Do not think you have to use the iPads every day. If it takes two months before you find another way to compliment a lesson, so be it.


Determine a way to share results. A student will assign value to an activity if they know others are going to see it. If the task involves one student typing some notes on an iPad that no one will ever look at, it doesn't inspire quality products. SketchBook Express is iCloud enabled, Photo Stream quickly displays photos taken by anyone, Dropbox gives you a central point to view video. Or invest in an iPad AV Cable or AirPlay solution. Show the students you are interested in what they are making and that the exercise is not TFTS, never to be discussed again. Do not have them submit electronic versions of worksheets.


There are no magic apps. Do not repackage an old way of doing things in a shiny digital wrapper. Do not make them download your PowerPoint to read for homework. Think fast, how many times did you read those Chem 101 notes you downloaded in college? Or listen to those English lectures you recorded. Yeah.

As much as I liked the process of self-teaching, it could've been replicated with pencil and paper. But I had to learn that lesson by trying the idea. Do something unique. Taking pictures, making vidoes, learning sophisticated search techniques, running statistics through WolframAlpha are just some of the activities that are new and novel. Do not ban WolframAlpha because it gives them the answers, show them how to verify what happened. Teach them how to read the high-level vocabulary WolframAlpha uses in its results. Show them how to graph an equation with a Google search. Find a way to integrate your content into a new way of doing things, don't force students to digest a PDF of your perfect worksheet you made 5 years ago. Early in the year I kicked myself for giving students too much information. Learn to take facts out of the problem. Present the kids with just the question you want to answer. Teach them how to fill in the blanks and then give them the internet to do so.

On my mind currently is polar equations. Their graphs are pretty, the traditional TI-84 way of examining their graphs is not. Giant color displays give my students a new way to explore these. I have no idea if the iPad will enhance the experience, but it won't hurt to try.

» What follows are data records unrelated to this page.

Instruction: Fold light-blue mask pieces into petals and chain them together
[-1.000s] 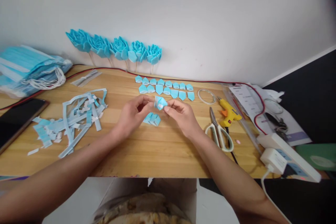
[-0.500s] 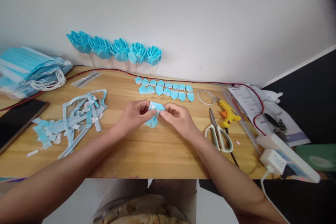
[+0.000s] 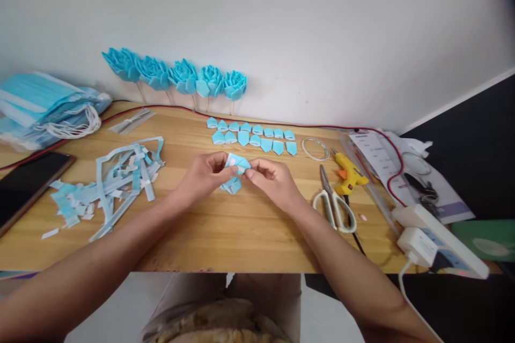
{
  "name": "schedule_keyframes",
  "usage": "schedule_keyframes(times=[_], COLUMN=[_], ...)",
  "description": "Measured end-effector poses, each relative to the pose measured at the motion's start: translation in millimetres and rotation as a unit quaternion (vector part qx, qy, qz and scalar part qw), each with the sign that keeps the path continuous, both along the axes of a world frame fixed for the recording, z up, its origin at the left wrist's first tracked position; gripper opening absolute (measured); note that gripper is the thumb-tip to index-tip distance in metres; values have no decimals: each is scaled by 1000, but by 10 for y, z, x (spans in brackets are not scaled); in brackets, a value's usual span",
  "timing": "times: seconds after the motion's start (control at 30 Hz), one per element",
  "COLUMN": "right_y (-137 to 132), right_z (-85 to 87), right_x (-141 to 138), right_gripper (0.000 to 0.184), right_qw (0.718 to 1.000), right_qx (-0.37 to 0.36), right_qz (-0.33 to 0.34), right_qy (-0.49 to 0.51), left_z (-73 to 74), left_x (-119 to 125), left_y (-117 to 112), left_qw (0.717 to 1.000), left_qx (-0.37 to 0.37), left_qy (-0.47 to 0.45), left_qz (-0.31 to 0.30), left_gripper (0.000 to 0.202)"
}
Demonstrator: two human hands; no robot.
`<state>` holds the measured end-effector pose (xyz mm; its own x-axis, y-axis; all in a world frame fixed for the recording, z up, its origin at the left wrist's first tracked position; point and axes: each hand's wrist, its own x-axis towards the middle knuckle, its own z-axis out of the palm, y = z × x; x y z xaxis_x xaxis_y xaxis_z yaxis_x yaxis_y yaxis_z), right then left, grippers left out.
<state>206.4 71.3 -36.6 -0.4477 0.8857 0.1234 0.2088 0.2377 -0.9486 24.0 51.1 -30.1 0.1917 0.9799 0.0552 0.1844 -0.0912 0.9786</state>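
Both hands meet over the middle of the wooden table [image 3: 225, 236]. My left hand [image 3: 203, 176] and my right hand [image 3: 271, 181] each pinch one small folded blue fabric piece [image 3: 237, 162] between their fingertips. Just beneath them a little pile of blue folded pieces [image 3: 232, 186] lies on the wood. Behind, two rows of finished blue petals [image 3: 252, 137] are laid out. Blue fabric roses on sticks [image 3: 177, 72] lean against the white wall.
Cut blue strips and scraps [image 3: 108, 182] lie at left, with a stack of face masks [image 3: 44, 107] and a dark phone [image 3: 24, 185] further left. At right sit white scissors [image 3: 333, 203], a yellow glue gun [image 3: 349, 172], a wire ring [image 3: 316, 148], papers and a power strip [image 3: 438, 241].
Both hands lowered the blue piece slightly toward the table and drew closer together, folding it between the fingertips. Everything else stayed put.
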Motion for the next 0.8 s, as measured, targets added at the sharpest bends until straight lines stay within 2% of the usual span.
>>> schedule_keyframes(times=[0.1, 0.2, 0.3, 0.4, 0.47, 0.57, 0.8], right_y=[2, 6, 4, -5, -11, -20, -36], right_z=[-5, -21, -35, -42, -44, -41, -40], right_x=[-6, -17, -30, -40, -42, -44, -54], right_gripper=[13, 14, 13, 12, 11, 11, 9], right_qw=[1000, 998, 995, 995, 994, 994, 987], right_qx=[11, 30, 45, 54, 61, 71, 129], right_qz=[-21, -60, -84, -85, -83, -84, -78], right_qy=[2, -5, -15, -20, -23, -29, -62], left_z=[-50, -88, -73, -42, -39, -62, -107], left_x=[2, 2, 10, 25, 30, 29, 23], left_y=[13, 5, -43, -94, -105, -91, -65], left_qw=[1000, 994, 980, 958, 945, 935, 933], left_qx=[13, 64, 149, 222, 252, 270, 273], left_qy=[-22, -33, 46, 151, 190, 213, 226], left_qz=[17, 79, 122, 97, 83, 84, 64], left_gripper=[19, 20, 12, 12, 11, 10, 13])
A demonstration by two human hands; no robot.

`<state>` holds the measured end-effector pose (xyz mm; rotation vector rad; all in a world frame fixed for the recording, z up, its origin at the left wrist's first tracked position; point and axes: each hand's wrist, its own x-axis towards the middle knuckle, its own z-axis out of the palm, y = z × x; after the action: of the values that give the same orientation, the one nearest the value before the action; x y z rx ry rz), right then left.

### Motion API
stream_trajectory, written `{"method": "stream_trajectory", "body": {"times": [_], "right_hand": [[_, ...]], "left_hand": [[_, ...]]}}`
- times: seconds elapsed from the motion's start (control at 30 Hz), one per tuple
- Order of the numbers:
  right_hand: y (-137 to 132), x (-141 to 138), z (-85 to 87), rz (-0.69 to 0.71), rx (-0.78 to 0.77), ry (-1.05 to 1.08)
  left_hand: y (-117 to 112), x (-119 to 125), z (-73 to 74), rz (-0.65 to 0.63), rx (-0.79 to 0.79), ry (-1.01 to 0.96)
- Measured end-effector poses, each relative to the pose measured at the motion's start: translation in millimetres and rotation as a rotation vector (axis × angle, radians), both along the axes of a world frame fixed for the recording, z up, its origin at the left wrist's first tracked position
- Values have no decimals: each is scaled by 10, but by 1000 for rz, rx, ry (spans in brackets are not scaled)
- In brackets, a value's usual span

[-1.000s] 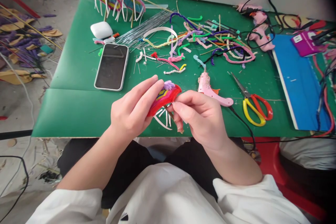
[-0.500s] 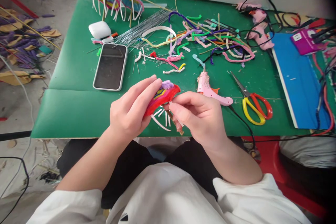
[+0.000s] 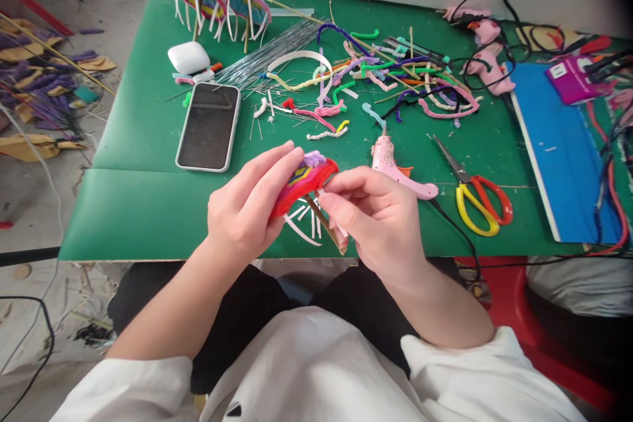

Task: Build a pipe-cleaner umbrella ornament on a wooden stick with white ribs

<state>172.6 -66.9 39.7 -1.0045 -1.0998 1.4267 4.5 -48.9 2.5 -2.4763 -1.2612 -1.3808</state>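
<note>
My left hand (image 3: 244, 208) is closed on a small red pipe-cleaner umbrella (image 3: 306, 181) with a purple tuft on top, held over the near edge of the green table (image 3: 138, 204). White strips (image 3: 306, 221) hang under its canopy. My right hand (image 3: 378, 217) pinches the thin wooden stick (image 3: 324, 221) below the canopy, fingers curled beside the strips. Both hands meet at the umbrella.
A pink glue gun (image 3: 395, 168), red-and-yellow scissors (image 3: 477, 194) and a phone (image 3: 208, 125) lie just beyond my hands. Loose pipe cleaners (image 3: 395, 76), metal wires (image 3: 277, 46), two finished umbrellas (image 3: 217, 0), a white earbud case (image 3: 188, 57) and a blue board (image 3: 558, 145) fill the far side.
My right hand has shifted slightly along the stick under the canopy, and the umbrella tilted a little. My left hand stays in place.
</note>
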Motion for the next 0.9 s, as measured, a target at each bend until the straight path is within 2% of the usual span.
{"method": "stream_trajectory", "body": {"times": [0.9], "right_hand": [[-6, -8, -7, 15, -65, 17]], "left_hand": [[7, -2, -16, 35, 18, 45]]}}
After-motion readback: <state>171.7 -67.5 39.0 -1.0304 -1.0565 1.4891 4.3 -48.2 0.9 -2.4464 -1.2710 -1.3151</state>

Where I think a lot of iPad activities stumble is the idea that you should use them to consume a worksheet/website/video, things that paper can replicate. Where an iPad in your classroom shines is when you start talking about what kids can create. We spent the first part of the century getting teachers the internet in their classrooms. Now every student is getting a chance at that experience. Teach them how to use it. Don't assume they have any idea what's going on because they're young and you're not. Instead of putting a bland right triangle on the board, make them go find some. Instead of analyzing some bland quadratic equation, have them create one. Teach them how to sketch. Teach them how to go CSI Miami on a video. Teach them how to take a screenshot. Teach them how to teach someone else. Let them play with the camera. Show them all the crazy ways to interpret Maps. Shoot, have a discussion about how an iPad works in the first place.

Lastly, know when to keep the iPad in the cabinet.